Exercise description: Write each entry out again, exactly as it is written.
+++ Supplied records +++
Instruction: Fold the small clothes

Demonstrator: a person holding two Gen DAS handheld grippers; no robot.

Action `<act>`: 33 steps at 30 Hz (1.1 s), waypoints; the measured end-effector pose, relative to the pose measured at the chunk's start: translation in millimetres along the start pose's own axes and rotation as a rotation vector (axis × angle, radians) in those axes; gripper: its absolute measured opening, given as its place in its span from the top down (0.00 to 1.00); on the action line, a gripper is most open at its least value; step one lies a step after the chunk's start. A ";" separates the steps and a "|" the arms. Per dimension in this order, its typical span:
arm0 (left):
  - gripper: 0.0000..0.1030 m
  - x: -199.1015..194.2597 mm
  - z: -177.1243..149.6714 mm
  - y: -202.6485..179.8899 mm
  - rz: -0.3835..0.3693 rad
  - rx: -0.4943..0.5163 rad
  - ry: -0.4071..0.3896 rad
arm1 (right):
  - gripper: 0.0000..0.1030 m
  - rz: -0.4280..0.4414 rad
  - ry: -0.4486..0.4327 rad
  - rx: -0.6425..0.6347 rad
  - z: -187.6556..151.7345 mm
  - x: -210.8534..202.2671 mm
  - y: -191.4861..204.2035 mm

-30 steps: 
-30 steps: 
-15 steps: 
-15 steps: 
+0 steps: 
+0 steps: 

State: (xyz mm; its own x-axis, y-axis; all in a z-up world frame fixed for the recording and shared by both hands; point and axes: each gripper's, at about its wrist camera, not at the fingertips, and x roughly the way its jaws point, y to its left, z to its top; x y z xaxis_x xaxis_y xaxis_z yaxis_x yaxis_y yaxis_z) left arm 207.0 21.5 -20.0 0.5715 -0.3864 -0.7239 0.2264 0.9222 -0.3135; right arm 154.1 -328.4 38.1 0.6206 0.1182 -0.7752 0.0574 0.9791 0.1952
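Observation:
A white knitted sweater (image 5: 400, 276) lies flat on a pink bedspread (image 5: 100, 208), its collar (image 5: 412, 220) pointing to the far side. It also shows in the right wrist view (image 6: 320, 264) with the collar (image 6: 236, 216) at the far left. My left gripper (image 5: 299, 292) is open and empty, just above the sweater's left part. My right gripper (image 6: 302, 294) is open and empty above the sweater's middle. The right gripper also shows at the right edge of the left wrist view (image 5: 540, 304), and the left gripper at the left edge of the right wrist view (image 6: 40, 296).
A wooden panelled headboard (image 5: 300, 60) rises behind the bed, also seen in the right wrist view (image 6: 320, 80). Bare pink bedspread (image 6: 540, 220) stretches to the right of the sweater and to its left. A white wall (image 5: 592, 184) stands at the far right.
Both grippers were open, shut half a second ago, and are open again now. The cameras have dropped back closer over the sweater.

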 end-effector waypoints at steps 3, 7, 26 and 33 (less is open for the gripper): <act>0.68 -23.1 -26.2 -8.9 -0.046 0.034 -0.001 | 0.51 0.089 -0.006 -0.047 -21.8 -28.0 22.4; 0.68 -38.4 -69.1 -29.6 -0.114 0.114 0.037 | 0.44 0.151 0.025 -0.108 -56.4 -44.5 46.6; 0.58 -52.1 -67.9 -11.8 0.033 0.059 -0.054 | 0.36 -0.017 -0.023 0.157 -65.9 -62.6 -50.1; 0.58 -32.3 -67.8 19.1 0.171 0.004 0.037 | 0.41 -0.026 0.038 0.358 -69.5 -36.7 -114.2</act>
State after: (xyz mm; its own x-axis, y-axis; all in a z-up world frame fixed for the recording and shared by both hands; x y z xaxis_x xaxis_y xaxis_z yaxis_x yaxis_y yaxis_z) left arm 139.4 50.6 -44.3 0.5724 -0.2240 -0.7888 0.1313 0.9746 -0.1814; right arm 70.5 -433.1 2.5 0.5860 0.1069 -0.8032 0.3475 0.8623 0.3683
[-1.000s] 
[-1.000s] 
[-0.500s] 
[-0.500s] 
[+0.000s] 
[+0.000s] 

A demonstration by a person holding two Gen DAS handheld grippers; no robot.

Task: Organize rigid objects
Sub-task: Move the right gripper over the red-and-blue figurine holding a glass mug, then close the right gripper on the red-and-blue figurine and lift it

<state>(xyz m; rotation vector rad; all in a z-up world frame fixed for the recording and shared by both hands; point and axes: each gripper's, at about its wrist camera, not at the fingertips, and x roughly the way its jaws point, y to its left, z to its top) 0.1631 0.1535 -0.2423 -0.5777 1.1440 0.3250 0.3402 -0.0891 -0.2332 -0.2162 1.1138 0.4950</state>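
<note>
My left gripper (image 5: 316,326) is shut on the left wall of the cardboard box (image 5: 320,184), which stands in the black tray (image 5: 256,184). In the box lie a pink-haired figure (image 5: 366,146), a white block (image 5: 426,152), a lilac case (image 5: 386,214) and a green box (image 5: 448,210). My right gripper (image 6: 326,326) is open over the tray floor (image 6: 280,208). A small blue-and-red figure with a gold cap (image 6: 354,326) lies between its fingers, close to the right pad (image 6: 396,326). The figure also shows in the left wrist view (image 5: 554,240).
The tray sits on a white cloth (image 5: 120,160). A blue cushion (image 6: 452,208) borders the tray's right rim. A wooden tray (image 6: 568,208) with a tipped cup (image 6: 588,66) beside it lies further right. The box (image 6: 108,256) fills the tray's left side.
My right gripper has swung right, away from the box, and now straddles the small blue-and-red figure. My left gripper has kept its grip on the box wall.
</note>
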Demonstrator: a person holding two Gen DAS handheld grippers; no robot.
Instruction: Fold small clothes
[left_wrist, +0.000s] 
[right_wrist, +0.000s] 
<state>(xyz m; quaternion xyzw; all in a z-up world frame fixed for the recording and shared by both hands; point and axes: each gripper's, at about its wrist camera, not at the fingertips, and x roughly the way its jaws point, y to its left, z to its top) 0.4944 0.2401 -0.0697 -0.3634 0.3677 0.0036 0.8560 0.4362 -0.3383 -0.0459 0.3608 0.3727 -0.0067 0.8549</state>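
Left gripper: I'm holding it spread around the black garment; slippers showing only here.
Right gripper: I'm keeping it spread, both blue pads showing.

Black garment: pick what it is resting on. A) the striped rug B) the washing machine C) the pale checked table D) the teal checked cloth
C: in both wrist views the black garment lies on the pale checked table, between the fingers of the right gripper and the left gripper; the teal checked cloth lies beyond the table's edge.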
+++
Solution for this problem:
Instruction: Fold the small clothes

Demonstrator: a person holding two Gen DAS handheld grippers; no robot.

Action `<act>`: 33 steps at 30 Hz (1.1 s), waypoints; the measured end-effector pose, relative to the pose measured at the chunk's start: translation in millimetres along the start pose's own axes and rotation as a rotation vector (axis × angle, radians) in those axes; gripper: its absolute measured opening, given as its place in its span from the top down (0.00 to 1.00); on the action line, a gripper is most open at its least value; step one lies a step after the chunk's start. A ";" separates the steps and a "|" the arms. Per dimension in this order, its typical span:
arm0 (left):
  - gripper: 0.0000..0.1030 m
  - x: -199.1015..194.2597 mm
  - z: -177.1243..149.6714 mm
  - y: -202.6485..179.8899 mm
  - rz: -0.3835..0.3693 rad
  - rx: -0.4943..0.5163 rad
  - ry: -0.4071..0.3896 rad
arm1 (right):
  - gripper: 0.0000..0.1030 m
  - rz: -0.4280..0.4414 rad
  - ry: -0.4486..0.4327 rad
  - rx: -0.6425..0.6347 rad
  - z: -187.6556..151.7345 mm
  - x: -210.8534..202.2671 mm
  - y: -191.4861..204.2035 mm

-30 steps: 
-30 steps: 
-15 steps: 
-15 steps: 
+0 steps: 
+0 steps: 

State: (xyz mm; its own x-axis, y-axis; all in a z-up world frame fixed for the recording and shared by both hands; point and axes: each gripper's, at about its wrist camera, not at the fingertips, and x roughly the way its jaws point, y to its left, z to its top; x y z xaxis_x xaxis_y xaxis_z yaxis_x yaxis_y yaxis_z) left arm 207.0 21.5 -20.0 0.5715 -0.3864 -0.7239 0.2264 0.9222 -0.3135; right arm 154.1 -328.4 38.1 0.6206 0.1182 -0.7752 0.0574 0.9791 0.1952
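Observation:
A white knitted sweater (image 5: 400, 276) lies flat on a pink bedspread (image 5: 100, 208), its collar (image 5: 412, 220) pointing to the far side. It also shows in the right wrist view (image 6: 320, 264) with the collar (image 6: 236, 216) at the far left. My left gripper (image 5: 299, 292) is open and empty, just above the sweater's left part. My right gripper (image 6: 302, 294) is open and empty above the sweater's middle. The right gripper also shows at the right edge of the left wrist view (image 5: 540, 304), and the left gripper at the left edge of the right wrist view (image 6: 40, 296).
A wooden panelled headboard (image 5: 300, 60) rises behind the bed, also seen in the right wrist view (image 6: 320, 80). Bare pink bedspread (image 6: 540, 220) stretches to the right of the sweater and to its left. A white wall (image 5: 592, 184) stands at the far right.
Both grippers were open, shut half a second ago, and are open again now. The cameras have dropped back closer over the sweater.
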
 end-effector waypoints at steps 3, 7, 26 and 33 (less is open for the gripper): <act>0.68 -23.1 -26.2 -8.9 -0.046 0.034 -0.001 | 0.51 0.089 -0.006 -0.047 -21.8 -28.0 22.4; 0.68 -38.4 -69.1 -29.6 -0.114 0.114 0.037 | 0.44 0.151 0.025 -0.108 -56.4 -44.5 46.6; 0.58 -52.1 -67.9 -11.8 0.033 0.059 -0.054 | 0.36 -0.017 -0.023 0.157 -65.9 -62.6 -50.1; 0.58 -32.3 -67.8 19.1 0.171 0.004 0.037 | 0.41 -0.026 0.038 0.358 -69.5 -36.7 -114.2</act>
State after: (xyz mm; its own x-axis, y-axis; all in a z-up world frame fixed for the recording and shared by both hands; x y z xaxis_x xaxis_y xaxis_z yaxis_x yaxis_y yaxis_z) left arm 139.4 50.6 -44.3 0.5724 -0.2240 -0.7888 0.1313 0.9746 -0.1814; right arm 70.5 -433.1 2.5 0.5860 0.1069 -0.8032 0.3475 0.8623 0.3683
[-1.000s] 
[-1.000s] 
[-0.500s] 
[-0.500s] 
[+0.000s] 
[+0.000s] 

A demonstration by a person holding two Gen DAS handheld grippers; no robot.

Task: Organize rigid objects
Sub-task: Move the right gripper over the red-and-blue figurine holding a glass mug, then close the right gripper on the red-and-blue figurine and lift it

<state>(xyz m; rotation vector rad; all in a z-up world frame fixed for the recording and shared by both hands; point and axes: each gripper's, at about its wrist camera, not at the fingertips, and x roughly the way its jaws point, y to its left, z to its top) 0.1631 0.1535 -0.2423 -0.5777 1.1440 0.3250 0.3402 -0.0891 -0.2332 -0.2162 1.1138 0.4950</state>
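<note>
My left gripper (image 5: 316,326) is shut on the left wall of the cardboard box (image 5: 320,184), which stands in the black tray (image 5: 256,184). In the box lie a pink-haired figure (image 5: 366,146), a white block (image 5: 426,152), a lilac case (image 5: 386,214) and a green box (image 5: 448,210). My right gripper (image 6: 326,326) is open over the tray floor (image 6: 280,208). A small blue-and-red figure with a gold cap (image 6: 354,326) lies between its fingers, close to the right pad (image 6: 396,326). The figure also shows in the left wrist view (image 5: 554,240).
The tray sits on a white cloth (image 5: 120,160). A blue cushion (image 6: 452,208) borders the tray's right rim. A wooden tray (image 6: 568,208) with a tipped cup (image 6: 588,66) beside it lies further right. The box (image 6: 108,256) fills the tray's left side.
My right gripper has swung right, away from the box, and now straddles the small blue-and-red figure. My left gripper has kept its grip on the box wall.
</note>
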Demonstrator: a person holding two Gen DAS handheld grippers; no robot.
Instruction: Fold small clothes
[left_wrist, +0.000s] 
[right_wrist, +0.000s] 
<state>(xyz m; quaternion xyzw; all in a z-up world frame fixed for the recording and shared by both hands; point and axes: each gripper's, at about its wrist camera, not at the fingertips, and x roughly the way its jaws point, y to its left, z to its top) 0.4944 0.2401 -0.0697 -0.3634 0.3677 0.0036 0.8560 0.4362 -0.3383 -0.0459 0.3608 0.3727 -0.0067 0.8549</state>
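Left gripper: I'm holding it spread around the black garment; slippers showing only here.
Right gripper: I'm keeping it spread, both blue pads showing.

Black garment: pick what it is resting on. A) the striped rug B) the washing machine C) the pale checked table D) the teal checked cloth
C: in both wrist views the black garment lies on the pale checked table, between the fingers of the right gripper and the left gripper; the teal checked cloth lies beyond the table's edge.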

This answer has no further content.